Il n'est pas sûr que le lecteur doive prendre à la lettre le sous-titre "essai sur la dynamique de l'Occident" : il se ferait des idées sur le sujet de son expansion durant les quatre ou cinq derniers siècles. Il n'est pas sûr non plus que ce même lecteur doive se fier au beau titre : ces métamorphoses de la cité n'ont aucun rapport avec l'urbanisme malgré l'illustration de couverture provenant du musée d'Urbino. Certes Pierre Manent discourt sur la Cité et dans le cadre de l'Occident, mais dans en tant que philosophe du politique et en suivant une idée claire — la succession cité grecque/empire romain et monde païen/monde chrétien — tout en commentant ses auteurs de prédilection : Aristote et Platon, Cicéro et saint Augustin et puis Machiavel, Montesquieu, Hobbes... En fait, ces lectures s'inscrivent dans la très large vision que l'auteur a précisée en introduction et conclusion.
« Nous sommes modernes maintenant depuis plusieurs siècles » constate Pierre Manent directeur d'études à l'EHESS. Mais quelle est la racine de cette modernité ? C'est le mouvement — « qui ne parvient jamais à trouver son terme, à trouver le lieu du repos » et il en a toujours été ainsi en Occident depuis que les Grecs anciens partirent assiéger Troie. La cité grecque épuisa son énergie dans les guerres internes : alors lui succèda l'idée impériale sous la forme de Rome conquérante puis de l'Eglise universelle. Quelques siècles s'écoulent et voilà que « les Européens sont divisés entre la cité, l'empire et l'Eglise.» C'était une situation intenable mais la modernité nous a sortis de cet imbroglio en jouant à la fois de la nation et de l'universel. Malheureusement, après les diableries du XXe siècle, ces deux valeurs sont plongées dans la crise. « Aujourd'hui, parmi les Européens, l'humanité est cette référence immédiatement opposable à toute entreprise, à toute action politique effective. Alors que l'humanité qui mit en mouvement les hommes de 1789 était inspiratrice et capable d'alimenter les plus vastes ambitions, l'humanité au nom de l'aquelle on édicte aujourd'hui la règle ne sait plus que protéger ce qui est et interdire ce qui pourrait être.» (C'est moi qui souligne). L'auteur ne nous expliquera pas comment trancher ce nœud gordien puisque lorsqu'il se reporte aux dires des philosophes de l'histoire qui auraient pu prendre la relève et donner à l'Occident — dissout dans l'humanité — un nouvel élan, il ne trouve que « puérilités » (page 383). Pierre Manent semble ainsi (par exemple) renvoyer au bac à sable le projet écologique destiné à "sauver la planète".

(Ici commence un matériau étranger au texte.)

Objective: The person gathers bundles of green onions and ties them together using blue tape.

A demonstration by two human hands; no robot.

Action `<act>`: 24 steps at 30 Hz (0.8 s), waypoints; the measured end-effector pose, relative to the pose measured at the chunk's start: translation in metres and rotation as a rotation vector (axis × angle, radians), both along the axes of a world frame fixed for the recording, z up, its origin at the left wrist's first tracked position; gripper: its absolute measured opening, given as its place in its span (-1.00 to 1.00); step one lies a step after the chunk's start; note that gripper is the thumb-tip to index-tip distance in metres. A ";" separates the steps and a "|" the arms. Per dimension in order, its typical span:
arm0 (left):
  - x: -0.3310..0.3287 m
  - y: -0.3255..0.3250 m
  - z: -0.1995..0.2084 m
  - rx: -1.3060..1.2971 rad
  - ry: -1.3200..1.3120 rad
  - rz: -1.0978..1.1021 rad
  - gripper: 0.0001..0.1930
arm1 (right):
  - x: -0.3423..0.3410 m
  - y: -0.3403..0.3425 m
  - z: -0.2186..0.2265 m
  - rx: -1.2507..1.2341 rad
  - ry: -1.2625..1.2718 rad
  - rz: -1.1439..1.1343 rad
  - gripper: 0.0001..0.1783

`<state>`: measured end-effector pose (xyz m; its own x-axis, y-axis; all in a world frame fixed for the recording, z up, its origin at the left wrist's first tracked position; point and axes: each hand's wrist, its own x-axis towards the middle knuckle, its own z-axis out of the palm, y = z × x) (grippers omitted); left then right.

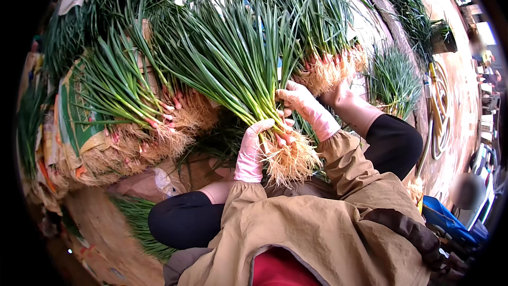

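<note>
A thick bunch of spring onions (259, 98) with long green leaves, pinkish bulbs and tangled pale roots stands out in front of me, leaves pointing away. Wrapped round its left side just above the bulbs is my left hand (250, 151), in a pale pink glove. My right hand (307, 103), gloved the same way, grips the bunch from the right at the same height. Both hands are closed on the stems. Below them the roots (288, 161) hang toward my lap.
More spring onions (121, 85) lie heaped on a green and tan sack (69, 108) at left, roots toward me. Another rooted bunch (330, 69) lies beyond my right hand. Loose green leaves (140, 228) lie by my left knee. A coiled hose (438, 106) is on the floor at right.
</note>
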<state>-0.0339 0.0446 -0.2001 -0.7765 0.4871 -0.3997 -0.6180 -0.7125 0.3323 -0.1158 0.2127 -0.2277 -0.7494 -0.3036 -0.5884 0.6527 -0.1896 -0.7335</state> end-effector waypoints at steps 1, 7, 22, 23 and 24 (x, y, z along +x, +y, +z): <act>0.000 0.002 0.007 0.064 -0.049 0.044 -0.58 | -0.001 -0.003 -0.006 -0.059 -0.019 -0.022 -0.88; 0.004 0.003 0.009 0.279 -0.029 0.190 -0.53 | 0.018 -0.009 -0.008 -0.686 -0.126 -0.142 -0.70; 0.001 -0.002 -0.001 0.336 0.029 0.148 -0.35 | -0.001 0.038 -0.047 1.053 0.419 1.098 -0.55; 0.002 -0.010 -0.002 0.416 0.048 0.206 -0.31 | -0.007 0.037 -0.034 1.058 0.404 1.289 -0.55; 0.004 -0.016 -0.003 0.495 0.067 0.264 -0.27 | -0.022 0.035 -0.021 1.232 0.469 1.041 -0.57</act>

Je voudrais revenir sur Cicéron que ces pages m'ont permis de redécouvrir ! L'orateur, l'avocat dont on recherchait avidement la traduction dans les articles du Gaffiot n'avait pas alors une pensée bien précise. Mais ici c'est autre chose : voici le « moment cicéronien » qui « nous éloigne décisivement de l'ordre civique ancien » (page 181) clos par l'installation de l'empire. Caton s'était suicidé pour une république qui avait cessé d'exister — le geste a inspiré la réflexion de Cicéron comme de Montaigne quinze siècles après lui. Avec De Republica, Cicéron s'est montré en théoricien du pouvoir : à la république il faut un protecteur, un Cicéron lui-même contre Catilina, ou peu après un Brutus. « C'est la justification même du régime mixte » qui tend vers le repos. Mais cet idéal d'équilibre et de stabilité, (avec poids et contre-poids entre législatif et exécutif…) Machiavel sera le premier à le rejeter : car il y aurait mieux à attendre d'un certain déséquilibre, d'une certaine instabilité. « Se disposer pour le mouvement, c'est se disposer pour l'empire » (page 262). Et si l'on appliquait la formule aujourd'hui ? « La croissance est cette course qui empêche notre régime mixte de tomber.» Une course destructrice (cf. supra "le mouvement") qui ne paraît pouvoir se concilier aisément ni avec la crise ni avec le "développement durable".
D'une lecture parfois difficile, l'essai de Pierre Manent séduira aussi les "happy few" par sa lecture de la critique du paganisme d'après l'œuvre de saint Augustin et par mille autres interprétations y compris sur la Grèce ancienne : « Sparte fut la cité grecque par excellence dans la mesure où elle fut la plus typique, c'est-à-dire la plus purement guerrière.» (page 69). Une remarque à méditer par les professeurs d'histoire de Seconde qui s'apprêtent à distiller aux Lycéens nouveaux l'habituel credo sur Athènes au Ve siècle !
Pierre MANENT. Les Métamorphoses de la Cité. Essai sur la dynamique de l'Occident. Flammarion, 2010, 424 pages.